Even more important still is the role or of the work itself with everyone potential authors here. Any attempt to entirely eliminate the role of the author risks placing authority on the work itself (Michel Foucault).
Are the future editors of Zizek going to have to publish his tweets? If not, why not? But according to Zizek’s publisher his Twitter page was run by an imposter. Books have capacity to be extremely pluralistic – multi medium, multi location, objects. A few publishers are exporting and universalising their works. So looking at Michel Foucault’s wok – his work was the most cited by authors in the humanities in a 2009 THES chart.
In a 2009 Open Humanities Press talk Ngugi wa Thionh’o described how some languages have higher value for dissemination than others but provide important insights: in 2004 some 90% of the world’s scientific research was done by just 15 countries – a risk of a centre-periphery relationship being perpetuated.
One final project inspired by film and video art. This is inspired by Anders Weberg’s P2P text: Pirate Philosophy. I shared material for a limited time only and made it only available in the peer to peer version. Once downloaded I deleted my copy making all copies pirate only. What if I did that with this lecture? What of it? How does that effect your notion of authority, of the author, or of the conference.
Q1 – Les Carr) Really pleased to hear about the politics of Open Access. Part of me wonders what you would have thought had we turned your paper into pirate only document, deleted your original from your machine. I can’t help but think that open access is broken if it sees authors only as commodities for bitstreams. I think we just skate over that completely but I would like to see some serious thinking on the politics of eresearch.
A1) As far as I can see you are recording me here. That’s fine, you can cut it up, mash it up etc. Someone once asked me to give a talk and felt weird about putting things online but that’s the price for doing something interesting. The internet creates opportunities for community, thinking differently about community. It gives us a chance to look at new forms of economic circulation and distribution. We talk about academics not using Facebook or Twitter but maybe we can have different ways of gifting and sharing in less commodified ways. That’s why I am experimenting as I am.
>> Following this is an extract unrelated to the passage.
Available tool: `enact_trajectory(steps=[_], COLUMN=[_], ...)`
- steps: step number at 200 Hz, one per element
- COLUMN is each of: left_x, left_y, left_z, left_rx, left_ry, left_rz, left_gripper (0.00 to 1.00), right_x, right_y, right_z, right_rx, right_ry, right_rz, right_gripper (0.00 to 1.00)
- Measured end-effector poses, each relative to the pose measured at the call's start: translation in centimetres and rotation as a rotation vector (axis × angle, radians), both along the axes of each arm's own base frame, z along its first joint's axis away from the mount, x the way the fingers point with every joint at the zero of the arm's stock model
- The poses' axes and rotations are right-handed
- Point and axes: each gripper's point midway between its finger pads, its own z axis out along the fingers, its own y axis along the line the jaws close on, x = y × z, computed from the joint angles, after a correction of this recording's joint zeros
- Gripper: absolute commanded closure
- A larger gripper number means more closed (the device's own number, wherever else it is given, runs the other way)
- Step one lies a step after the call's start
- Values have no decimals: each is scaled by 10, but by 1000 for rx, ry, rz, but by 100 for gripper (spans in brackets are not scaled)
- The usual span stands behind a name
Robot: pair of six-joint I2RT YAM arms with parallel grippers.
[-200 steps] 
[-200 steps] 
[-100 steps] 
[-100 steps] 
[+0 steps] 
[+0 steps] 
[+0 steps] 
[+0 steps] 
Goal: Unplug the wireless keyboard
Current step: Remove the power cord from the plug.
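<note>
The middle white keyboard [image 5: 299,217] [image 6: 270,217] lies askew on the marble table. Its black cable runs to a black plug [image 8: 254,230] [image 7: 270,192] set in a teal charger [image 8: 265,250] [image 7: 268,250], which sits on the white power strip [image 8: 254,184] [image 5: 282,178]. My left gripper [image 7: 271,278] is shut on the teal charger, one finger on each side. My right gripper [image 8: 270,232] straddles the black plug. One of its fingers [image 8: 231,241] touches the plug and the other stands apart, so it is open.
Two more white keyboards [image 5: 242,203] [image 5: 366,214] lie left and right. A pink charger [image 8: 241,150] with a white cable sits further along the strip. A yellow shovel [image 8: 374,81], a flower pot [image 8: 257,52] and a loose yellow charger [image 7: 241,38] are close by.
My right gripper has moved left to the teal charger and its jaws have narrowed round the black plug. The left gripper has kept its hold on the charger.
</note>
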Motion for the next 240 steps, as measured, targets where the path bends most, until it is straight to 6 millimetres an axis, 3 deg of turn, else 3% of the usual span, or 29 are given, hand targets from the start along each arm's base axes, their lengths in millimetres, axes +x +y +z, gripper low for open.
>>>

Q2 – Ian Stuart) I sort of have a question. Social science people take data, reexamine data and combine it and create new research. That’s close to piracy in some ways. There is a fine line between that activity and pirating. It’s an interesting line that no-one has cleared up.
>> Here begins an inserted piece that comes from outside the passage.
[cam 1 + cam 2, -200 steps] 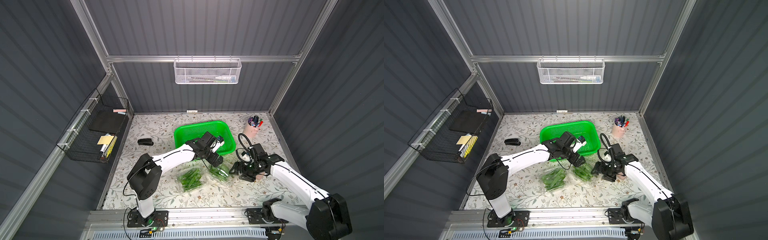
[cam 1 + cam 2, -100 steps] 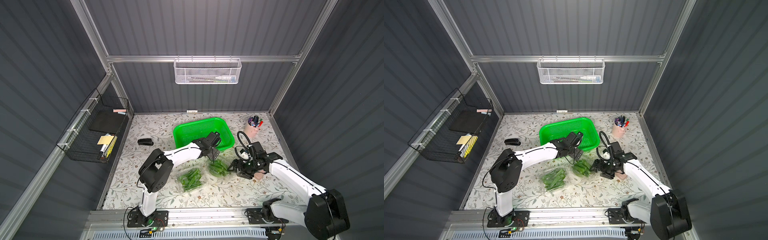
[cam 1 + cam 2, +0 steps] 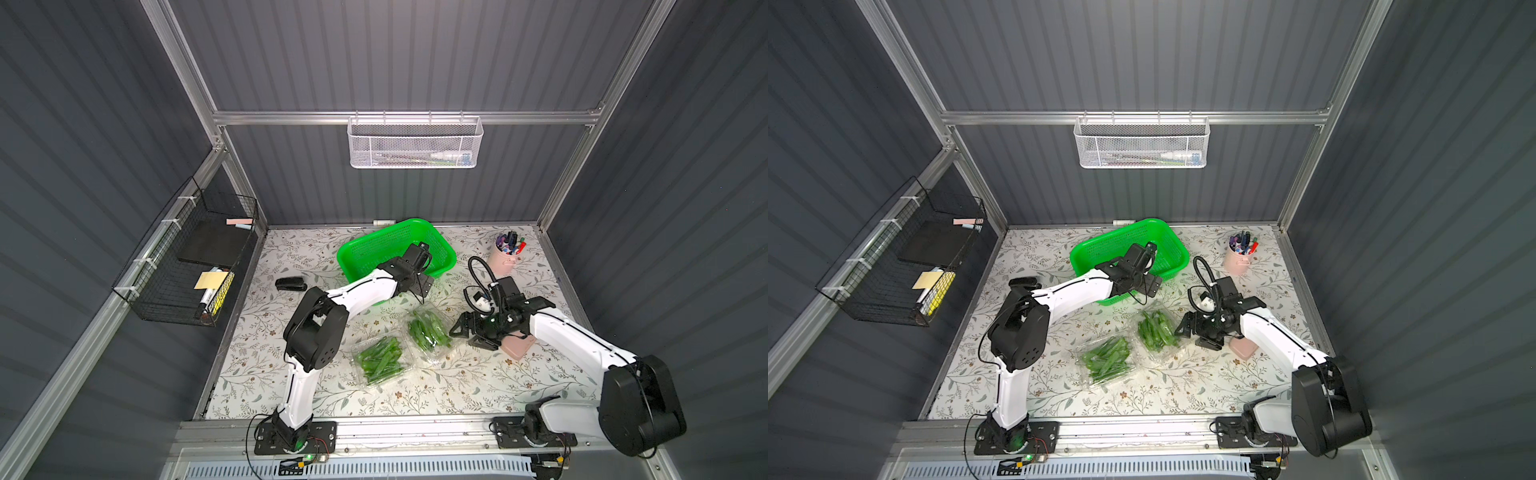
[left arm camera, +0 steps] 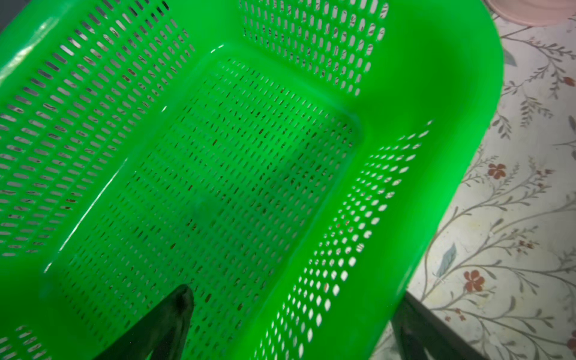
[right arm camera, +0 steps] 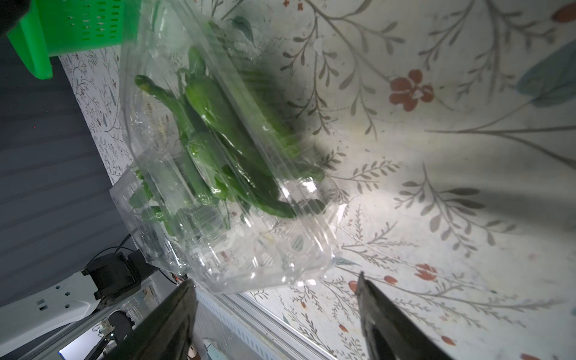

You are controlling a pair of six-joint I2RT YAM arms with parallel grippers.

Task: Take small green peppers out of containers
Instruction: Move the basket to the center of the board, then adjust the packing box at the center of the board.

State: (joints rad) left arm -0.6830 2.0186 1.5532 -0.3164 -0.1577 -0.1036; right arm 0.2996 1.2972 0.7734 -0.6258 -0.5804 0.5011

A2) Until yesterday we were probably mainly pirates – transferring our CDs to our PCs say. That may be legal now but yes, I am working on piracy and thinking about the new idea of a university. Perhaps having a pirate department. I’m sure some of you already know that 20th Century Fox was based on Fox pirating Henry Talbot’s technology and started a new studio in Los Angelos. None of us is free of piracy. But why do we pick some people and actions as authoritative, and others as piracy.
And finally we move to Martin to wrap up:
So it falls to me to sum up this year’s event for the organisers. Thank you to our sponsors the University of Edinburgh, EDINA, the DCC, OA-RJ, JISC-CETIS and particularly DevCSI.
Thanks to Stuart, Phillip, Nicola, Florance, Both Robins, Ianthe, Clare. To the weather for staying clear yesterday, our caterers, our audio visual support Blue Lizard and all at Informatics who have made us so welcome.
Enjoy the rest of your stay in Edinburgh and we look forward to seeing you next year both here and at OR2012.